The MP’s took me to Fort Dix, NJ and after two weeks I was unceremoniously discharged with a Chapter 10 “other than honorable”.  Another flagrantly poor decision.  A Chapter 10 discharge automatically disqualifies the recipient from VA benefits. After spending two weeks at the brig in Fort Dix I would have given my right arm to get the hell out of the Army. During that two week period I got into at least one fight every day. I was the only white guy on a 24 man unit. Need I say more? I have since had the discharge upgraded to an Honorable, but in order to be eligible for benefits you have to have served 24 months. In order to encourage people to enlist during the Vietnam War, the military enticed potential draftees to sign up by offering a full benefits package after only six months of service. Then in 1982 they changed eligibility requirements for VA benefits. Now a person has to serve 24 months in order to receive benefits. I served 21 months, so my discharge upgrade is essentially worthless. I had to thumb back to Middleborough from New Jersey.

And thus ended my brief but eventful career in the Army. I was an outstanding soldier who got railroaded because his father had passed away. Not once did I see a counselor during this time period. I did go AWOL, which I should not have done, but the Army should have expedited my paperwork and I certainly should not have been forced to participate in Operation Gallant Eagle. Another brick in the wall. I am currently involved with litigation against the VA to receive benefits.

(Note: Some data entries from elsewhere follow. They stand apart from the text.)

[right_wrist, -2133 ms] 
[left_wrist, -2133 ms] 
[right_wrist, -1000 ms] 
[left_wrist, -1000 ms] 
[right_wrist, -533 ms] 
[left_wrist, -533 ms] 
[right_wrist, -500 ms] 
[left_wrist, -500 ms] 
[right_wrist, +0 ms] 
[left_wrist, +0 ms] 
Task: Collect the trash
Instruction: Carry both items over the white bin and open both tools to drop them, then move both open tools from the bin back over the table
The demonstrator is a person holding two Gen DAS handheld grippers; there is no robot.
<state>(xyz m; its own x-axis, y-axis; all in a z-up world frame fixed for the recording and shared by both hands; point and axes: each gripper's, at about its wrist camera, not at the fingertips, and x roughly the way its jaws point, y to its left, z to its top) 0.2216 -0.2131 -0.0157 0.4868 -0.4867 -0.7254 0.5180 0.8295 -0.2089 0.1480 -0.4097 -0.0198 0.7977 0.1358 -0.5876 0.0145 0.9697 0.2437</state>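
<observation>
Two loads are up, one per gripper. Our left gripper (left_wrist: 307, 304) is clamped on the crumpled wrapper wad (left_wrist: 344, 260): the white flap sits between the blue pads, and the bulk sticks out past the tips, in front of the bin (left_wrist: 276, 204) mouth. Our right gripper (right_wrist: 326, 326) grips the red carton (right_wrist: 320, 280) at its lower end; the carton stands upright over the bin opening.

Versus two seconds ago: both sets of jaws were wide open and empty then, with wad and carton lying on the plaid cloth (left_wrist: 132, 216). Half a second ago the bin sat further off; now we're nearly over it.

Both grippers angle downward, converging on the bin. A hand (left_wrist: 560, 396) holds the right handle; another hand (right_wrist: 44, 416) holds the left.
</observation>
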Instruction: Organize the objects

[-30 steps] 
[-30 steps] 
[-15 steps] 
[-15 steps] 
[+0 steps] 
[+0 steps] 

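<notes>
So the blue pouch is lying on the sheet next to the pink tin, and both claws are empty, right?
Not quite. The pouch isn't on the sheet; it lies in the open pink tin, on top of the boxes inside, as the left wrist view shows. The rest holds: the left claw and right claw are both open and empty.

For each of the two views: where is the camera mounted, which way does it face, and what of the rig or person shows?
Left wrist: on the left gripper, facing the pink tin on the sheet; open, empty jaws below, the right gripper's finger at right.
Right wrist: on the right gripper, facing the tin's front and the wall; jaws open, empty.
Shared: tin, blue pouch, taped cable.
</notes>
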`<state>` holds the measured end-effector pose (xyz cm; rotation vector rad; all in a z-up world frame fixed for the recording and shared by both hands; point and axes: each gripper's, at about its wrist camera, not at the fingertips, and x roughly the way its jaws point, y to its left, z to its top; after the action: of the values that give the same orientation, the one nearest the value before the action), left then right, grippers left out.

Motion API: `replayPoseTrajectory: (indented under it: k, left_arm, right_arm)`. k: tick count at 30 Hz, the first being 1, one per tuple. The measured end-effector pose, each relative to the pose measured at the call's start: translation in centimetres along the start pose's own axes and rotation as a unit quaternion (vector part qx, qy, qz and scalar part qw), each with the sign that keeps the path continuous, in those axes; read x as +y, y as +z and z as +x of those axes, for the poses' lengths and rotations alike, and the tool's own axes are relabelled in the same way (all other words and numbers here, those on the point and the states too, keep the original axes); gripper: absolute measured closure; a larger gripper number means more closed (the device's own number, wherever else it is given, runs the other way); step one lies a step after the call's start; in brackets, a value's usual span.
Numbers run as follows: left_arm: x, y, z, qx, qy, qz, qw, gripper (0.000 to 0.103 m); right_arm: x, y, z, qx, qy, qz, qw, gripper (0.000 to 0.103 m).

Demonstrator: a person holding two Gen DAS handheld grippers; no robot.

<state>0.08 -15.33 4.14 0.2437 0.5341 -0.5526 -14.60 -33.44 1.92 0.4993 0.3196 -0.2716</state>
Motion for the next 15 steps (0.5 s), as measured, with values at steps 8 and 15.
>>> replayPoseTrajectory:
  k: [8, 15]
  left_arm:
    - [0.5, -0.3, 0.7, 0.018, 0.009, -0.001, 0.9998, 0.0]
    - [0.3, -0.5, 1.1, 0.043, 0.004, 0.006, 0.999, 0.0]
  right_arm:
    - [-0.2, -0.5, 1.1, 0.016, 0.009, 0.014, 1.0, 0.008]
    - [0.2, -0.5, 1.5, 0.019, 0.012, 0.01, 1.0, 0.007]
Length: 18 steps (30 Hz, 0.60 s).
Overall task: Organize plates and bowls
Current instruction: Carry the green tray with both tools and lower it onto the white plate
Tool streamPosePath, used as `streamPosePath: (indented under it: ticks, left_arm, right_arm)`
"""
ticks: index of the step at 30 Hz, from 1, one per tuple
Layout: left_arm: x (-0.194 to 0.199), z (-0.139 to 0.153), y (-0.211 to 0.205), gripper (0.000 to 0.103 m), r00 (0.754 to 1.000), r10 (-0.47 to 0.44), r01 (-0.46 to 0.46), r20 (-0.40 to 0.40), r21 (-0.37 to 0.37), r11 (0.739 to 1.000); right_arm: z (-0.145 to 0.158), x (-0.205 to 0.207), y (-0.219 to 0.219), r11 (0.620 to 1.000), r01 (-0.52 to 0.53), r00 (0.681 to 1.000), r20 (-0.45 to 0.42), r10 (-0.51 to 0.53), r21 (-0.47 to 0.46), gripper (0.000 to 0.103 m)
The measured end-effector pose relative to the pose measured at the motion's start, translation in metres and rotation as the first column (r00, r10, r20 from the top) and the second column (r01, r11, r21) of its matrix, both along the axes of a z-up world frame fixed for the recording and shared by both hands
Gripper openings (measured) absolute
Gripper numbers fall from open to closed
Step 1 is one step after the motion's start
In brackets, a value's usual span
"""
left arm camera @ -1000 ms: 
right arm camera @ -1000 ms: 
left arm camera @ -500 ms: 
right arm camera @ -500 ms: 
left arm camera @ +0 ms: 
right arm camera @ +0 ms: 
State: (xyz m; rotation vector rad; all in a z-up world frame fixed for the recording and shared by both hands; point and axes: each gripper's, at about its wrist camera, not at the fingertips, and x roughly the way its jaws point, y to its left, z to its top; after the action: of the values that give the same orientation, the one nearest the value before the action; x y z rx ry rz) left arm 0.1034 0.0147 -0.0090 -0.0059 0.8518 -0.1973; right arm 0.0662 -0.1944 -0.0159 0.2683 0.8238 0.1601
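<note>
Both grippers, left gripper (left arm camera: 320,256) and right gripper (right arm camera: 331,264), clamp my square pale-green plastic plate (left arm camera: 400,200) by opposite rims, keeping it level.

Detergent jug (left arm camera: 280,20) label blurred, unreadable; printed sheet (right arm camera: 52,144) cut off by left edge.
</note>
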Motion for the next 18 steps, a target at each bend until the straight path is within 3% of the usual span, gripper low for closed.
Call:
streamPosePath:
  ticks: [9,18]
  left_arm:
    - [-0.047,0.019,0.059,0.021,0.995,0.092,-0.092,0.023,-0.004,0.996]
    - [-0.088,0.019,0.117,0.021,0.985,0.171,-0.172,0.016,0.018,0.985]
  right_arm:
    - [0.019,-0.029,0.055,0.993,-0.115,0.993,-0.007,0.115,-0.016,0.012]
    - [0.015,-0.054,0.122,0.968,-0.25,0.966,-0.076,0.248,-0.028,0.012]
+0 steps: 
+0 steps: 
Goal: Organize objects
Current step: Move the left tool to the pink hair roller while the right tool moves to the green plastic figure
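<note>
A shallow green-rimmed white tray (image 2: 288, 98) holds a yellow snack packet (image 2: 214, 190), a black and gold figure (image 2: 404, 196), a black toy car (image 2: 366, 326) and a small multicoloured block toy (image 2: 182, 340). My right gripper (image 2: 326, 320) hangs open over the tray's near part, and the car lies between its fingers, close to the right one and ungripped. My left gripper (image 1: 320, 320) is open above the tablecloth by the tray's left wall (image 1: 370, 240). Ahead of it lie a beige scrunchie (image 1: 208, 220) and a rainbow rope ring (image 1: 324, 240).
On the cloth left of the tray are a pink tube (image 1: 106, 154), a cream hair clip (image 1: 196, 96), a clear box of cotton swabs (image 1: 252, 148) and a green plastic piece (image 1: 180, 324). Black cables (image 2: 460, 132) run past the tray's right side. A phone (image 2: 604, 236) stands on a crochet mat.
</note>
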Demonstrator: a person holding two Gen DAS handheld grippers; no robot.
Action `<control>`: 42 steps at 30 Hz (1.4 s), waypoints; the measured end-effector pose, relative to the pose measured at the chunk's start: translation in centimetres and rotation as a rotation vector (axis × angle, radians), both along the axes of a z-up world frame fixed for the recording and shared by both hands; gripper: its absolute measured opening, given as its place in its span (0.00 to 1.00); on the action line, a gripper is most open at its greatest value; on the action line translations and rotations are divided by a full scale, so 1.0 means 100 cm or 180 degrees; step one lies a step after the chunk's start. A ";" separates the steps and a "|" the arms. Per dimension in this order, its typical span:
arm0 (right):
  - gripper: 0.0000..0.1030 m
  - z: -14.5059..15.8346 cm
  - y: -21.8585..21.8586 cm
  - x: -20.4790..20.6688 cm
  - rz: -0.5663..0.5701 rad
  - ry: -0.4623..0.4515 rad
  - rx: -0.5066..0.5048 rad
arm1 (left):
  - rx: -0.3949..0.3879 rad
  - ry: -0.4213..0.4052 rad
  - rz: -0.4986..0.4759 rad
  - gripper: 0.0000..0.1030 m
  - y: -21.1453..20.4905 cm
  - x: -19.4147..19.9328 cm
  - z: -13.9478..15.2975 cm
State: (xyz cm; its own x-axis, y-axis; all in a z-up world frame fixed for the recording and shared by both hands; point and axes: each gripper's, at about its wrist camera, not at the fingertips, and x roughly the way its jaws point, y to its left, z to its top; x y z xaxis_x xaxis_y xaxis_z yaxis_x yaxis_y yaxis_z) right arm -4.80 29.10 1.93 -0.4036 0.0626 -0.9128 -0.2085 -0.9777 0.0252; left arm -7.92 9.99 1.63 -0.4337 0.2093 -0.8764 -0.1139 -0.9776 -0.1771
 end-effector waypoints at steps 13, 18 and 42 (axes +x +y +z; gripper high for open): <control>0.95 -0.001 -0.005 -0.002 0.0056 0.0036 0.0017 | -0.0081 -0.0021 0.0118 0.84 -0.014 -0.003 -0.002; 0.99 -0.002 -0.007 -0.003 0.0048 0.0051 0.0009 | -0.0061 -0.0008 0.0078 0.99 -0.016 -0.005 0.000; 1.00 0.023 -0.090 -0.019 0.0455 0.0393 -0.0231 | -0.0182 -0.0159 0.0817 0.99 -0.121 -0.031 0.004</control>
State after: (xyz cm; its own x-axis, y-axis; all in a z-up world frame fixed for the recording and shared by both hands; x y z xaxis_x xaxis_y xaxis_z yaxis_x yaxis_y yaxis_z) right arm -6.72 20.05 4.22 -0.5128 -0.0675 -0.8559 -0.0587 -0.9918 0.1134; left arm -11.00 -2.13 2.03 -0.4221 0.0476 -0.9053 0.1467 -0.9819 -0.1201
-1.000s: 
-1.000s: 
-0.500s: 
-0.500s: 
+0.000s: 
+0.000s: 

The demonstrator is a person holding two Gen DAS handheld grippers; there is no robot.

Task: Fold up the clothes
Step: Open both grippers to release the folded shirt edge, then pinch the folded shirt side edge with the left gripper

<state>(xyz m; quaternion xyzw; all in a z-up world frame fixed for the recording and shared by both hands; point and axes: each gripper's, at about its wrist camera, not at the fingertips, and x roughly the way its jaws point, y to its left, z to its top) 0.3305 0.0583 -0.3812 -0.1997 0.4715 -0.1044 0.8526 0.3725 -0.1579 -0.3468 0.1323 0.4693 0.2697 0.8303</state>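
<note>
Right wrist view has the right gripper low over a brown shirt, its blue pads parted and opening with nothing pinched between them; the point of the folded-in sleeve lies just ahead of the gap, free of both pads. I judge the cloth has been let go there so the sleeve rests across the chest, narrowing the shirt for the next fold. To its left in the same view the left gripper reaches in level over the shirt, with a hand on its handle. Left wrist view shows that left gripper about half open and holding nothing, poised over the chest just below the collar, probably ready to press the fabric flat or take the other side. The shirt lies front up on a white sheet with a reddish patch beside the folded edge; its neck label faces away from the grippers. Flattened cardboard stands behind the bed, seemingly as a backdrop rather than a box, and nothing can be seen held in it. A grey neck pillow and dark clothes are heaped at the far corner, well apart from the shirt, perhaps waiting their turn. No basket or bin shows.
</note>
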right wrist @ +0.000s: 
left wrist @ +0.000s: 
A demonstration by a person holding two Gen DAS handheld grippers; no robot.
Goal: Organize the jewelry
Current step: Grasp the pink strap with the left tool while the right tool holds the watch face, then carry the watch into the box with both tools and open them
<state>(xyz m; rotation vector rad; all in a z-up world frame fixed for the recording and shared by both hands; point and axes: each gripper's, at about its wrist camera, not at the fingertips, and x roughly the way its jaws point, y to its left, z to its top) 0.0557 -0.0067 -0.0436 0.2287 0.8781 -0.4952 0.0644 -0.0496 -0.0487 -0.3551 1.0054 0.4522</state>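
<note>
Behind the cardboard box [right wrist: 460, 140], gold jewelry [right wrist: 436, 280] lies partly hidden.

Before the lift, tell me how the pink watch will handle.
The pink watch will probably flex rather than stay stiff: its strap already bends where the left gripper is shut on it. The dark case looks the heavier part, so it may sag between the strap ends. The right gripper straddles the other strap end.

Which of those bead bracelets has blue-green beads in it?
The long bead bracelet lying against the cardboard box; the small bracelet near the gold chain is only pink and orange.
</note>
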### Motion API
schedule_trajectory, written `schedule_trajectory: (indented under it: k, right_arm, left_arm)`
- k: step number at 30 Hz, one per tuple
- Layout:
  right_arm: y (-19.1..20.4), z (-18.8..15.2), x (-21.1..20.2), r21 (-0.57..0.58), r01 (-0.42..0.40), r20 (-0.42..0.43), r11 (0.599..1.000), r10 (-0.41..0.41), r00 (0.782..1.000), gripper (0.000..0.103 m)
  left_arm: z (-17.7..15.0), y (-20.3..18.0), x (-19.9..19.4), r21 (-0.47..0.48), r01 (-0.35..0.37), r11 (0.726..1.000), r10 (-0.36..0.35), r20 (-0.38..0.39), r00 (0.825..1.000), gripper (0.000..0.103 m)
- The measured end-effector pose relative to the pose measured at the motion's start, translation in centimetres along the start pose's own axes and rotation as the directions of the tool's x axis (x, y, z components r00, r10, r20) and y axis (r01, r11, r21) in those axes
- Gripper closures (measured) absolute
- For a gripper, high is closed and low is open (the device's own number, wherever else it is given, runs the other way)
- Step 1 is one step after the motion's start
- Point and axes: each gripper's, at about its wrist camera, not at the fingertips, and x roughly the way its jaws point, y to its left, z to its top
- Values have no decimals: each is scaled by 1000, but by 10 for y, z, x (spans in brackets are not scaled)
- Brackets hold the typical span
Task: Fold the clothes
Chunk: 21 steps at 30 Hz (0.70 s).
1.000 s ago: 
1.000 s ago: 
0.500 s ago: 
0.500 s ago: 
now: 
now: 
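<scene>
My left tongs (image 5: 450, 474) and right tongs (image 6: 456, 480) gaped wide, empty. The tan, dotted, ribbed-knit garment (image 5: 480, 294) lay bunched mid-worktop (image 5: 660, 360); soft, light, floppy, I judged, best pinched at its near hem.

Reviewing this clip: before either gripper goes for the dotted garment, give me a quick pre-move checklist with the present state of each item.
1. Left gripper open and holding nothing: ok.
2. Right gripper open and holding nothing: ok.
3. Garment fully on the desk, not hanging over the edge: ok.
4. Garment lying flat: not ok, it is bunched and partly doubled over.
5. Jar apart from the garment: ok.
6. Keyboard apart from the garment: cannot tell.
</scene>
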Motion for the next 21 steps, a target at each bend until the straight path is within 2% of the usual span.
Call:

And here’s where things got really bad. When I returned home after being at Fort Dix for those two weeks and thumbing home through New York city, the situation at my house had taken a dramatic turn. Since I had lied to my mother about my discharge and caused her embarrassment by having the cops and MP’s at her house, I was persona non grata. L’homme sans maison et pays maintenant. The man without a home or country now. So now I was officially homeless at the ripe old age of 22. I was kicked out of the Army and kicked out of my house and I really hadn’t done anything wrong other than going AWOL so I could help my mother. The military is a much kinder and gentler animal today. What happened to me in 1982 would not occur in 2014. They are infinitely more compassionate and sensitive to a soldier’s mental health these days.

When my mother would not let me back into the house upon my return from New Jersey, I had taken just about all I could take and I went on a bender for the ages. I began to drink and drug with a vengeance. Since it was mid-summer, I either slept outside or sneaked into our garage which had an upstairs with some old furniture. I actually made myself a comfortable little area up there and since I would wait until very late to go to my lair, my surreptitious activity went undetected until the next door neighbor snitched me out to my mother. That was a very poor choice on his part and one he lived to regret, but not for long. Seems that he was attacked as he was leaving the bar one night and sustained some extremely serious head trauma. A real tragedy. This guy had hated me since I was a little kid and had bided his time until he thought he landed the knockout blow. Funny how things work out. You pays your money and you makes your bet. Poor guy coulda been killed and I am sure he would have preferred to be dead afterwards. When you choose to get involved in your neighbor’s dirty laundry, you just never know what could happen. Blowback…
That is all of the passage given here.